Karimzadeh Sana, Andrade Lopes Stéphanie, Allali Danièle, Nigolian Haïg, Jornayvaz François R, Gariani Karim
Service de médecine de premier recours, Département de médecine de premier recours, Hôpitaux universitaires de Genève, 1211 Genève 14.
Service d'endocrinologie, diabétologie, nutrition et éducation thérapeutique du patient, Département de médecine, Hôpitaux universitaires de Genève, 1211 Genève 14.
Rev Med Suisse. 2022 Jun 1;18(784):1100-1105. doi: 10.53738/REVMED.2022.18.784.1100.
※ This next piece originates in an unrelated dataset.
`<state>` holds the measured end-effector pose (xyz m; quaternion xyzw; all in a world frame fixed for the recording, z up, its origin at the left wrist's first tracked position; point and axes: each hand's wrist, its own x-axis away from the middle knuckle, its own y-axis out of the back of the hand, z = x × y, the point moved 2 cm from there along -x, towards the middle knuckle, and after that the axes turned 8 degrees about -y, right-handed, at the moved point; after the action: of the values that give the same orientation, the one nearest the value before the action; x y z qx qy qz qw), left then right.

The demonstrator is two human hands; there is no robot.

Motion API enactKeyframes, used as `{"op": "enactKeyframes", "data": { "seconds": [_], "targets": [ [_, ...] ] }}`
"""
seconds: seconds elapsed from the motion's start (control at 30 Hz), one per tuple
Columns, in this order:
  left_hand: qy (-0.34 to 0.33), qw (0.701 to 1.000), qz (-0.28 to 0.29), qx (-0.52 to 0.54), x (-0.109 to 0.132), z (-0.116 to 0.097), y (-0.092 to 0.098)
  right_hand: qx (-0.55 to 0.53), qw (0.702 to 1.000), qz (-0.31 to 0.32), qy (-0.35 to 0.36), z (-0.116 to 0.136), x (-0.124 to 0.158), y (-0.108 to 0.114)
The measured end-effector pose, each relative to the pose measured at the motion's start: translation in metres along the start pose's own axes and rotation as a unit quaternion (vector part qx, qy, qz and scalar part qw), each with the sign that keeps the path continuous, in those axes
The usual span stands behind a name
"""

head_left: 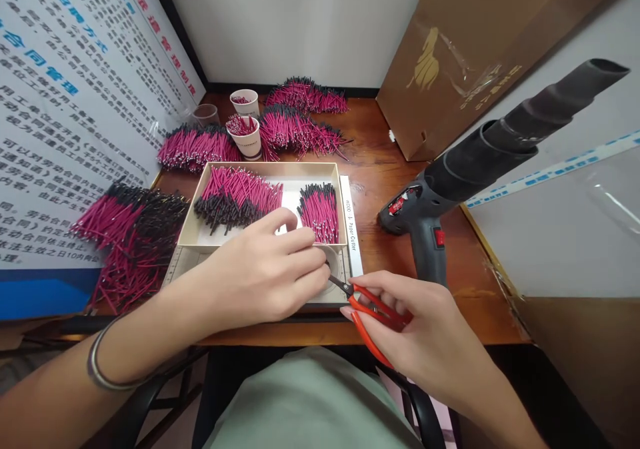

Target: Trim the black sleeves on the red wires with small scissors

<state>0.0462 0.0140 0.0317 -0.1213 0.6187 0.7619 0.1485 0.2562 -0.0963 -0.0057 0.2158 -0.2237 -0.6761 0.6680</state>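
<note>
My right hand point(420, 316) is wrapped round the red handles of a pair of scissors point(367, 302), whose dark blades point left. My left hand point(273, 272) hovers over the near edge of the cardboard tray point(340, 169), fingers curled and pressed together. Its fingertips are close to the scissor blades; what they hold, if anything, is hidden. Behind it in the tray lie a large pile of magenta wires with black ends point(240, 192) on the left and a smaller bundle of such wires point(319, 212) on the right. Under the hands is a clear round lid or dish point(334, 266), partly covered.
A paper cutter point(353, 226) lies beneath the tray. More wire piles point(135, 236) are at left and back point(295, 129). Paper cups point(245, 141) with wires stand behind the tray. A grey heat gun or blower point(430, 196) stands right, before a brown box point(450, 56).
</note>
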Motion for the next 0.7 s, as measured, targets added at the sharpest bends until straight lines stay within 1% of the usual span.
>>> {"op": "enactKeyframes", "data": {
  "seconds": [0.07,0.13,0.27,0.37,0.53,0.7],
  "targets": [
    [0.003,1.0,-0.013,-0.028,0.001,-0.002,0.0,-0.011,1.0,0.008,-0.018,0.001,0.001,0.001],
    [0.013,0.999,-0.011,-0.036,0.003,-0.004,0.0,-0.022,0.999,0.019,-0.04,0.0,0.003,0.002],
    [0.061,0.998,0.016,0.013,0.008,-0.004,-0.002,-0.045,0.996,0.038,-0.071,-0.007,0.008,0.005],
    [0.089,0.995,0.009,0.044,0.008,-0.005,-0.006,-0.074,0.992,0.045,-0.087,-0.012,0.013,0.006],
    [0.111,0.992,-0.001,0.054,0.001,-0.008,-0.014,-0.117,0.988,0.03,-0.093,-0.011,0.017,0.008],
    [0.157,0.981,-0.019,0.108,0.001,-0.008,-0.014,-0.152,0.984,0.013,-0.092,-0.011,0.021,0.009]
  ]
}}
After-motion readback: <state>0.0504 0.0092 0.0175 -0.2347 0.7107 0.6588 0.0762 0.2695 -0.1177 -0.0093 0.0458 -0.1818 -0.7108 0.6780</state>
Insulin allergy is a rare entity, complex to manage. Several types of hypersensitivity reaction are described, depending on the allergens (insulin itself vs additives). Type I, so-called immediate, IgE-mediated reactions are the most common. Their management requires a careful history and examination, as well as an allergological consult. If an IgE-mediated allergy is confirmed, insulin avoidance is recommended whenever possible. If insulin treatment is mandatory, another type of insulin may be offered. In case of failure, desensitization should be discussed, either via a dedicated protocol, or via insulin pump. In this article, we summarize the available data from the literature.
胰岛素过敏是一种罕见且难以处理的情况。根据过敏原(胰岛素本身与添加剂)的不同,可描述出几种类型的超敏反应。I型,即所谓的速发型、IgE介导的反应最为常见。其处理需要详细的病史和检查,以及过敏科会诊。如果确诊为IgE介导的过敏,建议尽可能避免使用胰岛素。如果必须进行胰岛素治疗,可以换用其他类型的胰岛素。若治疗失败,应讨论脱敏治疗,可通过专门的方案或胰岛素泵进行。在本文中,我们总结了文献中的现有数据。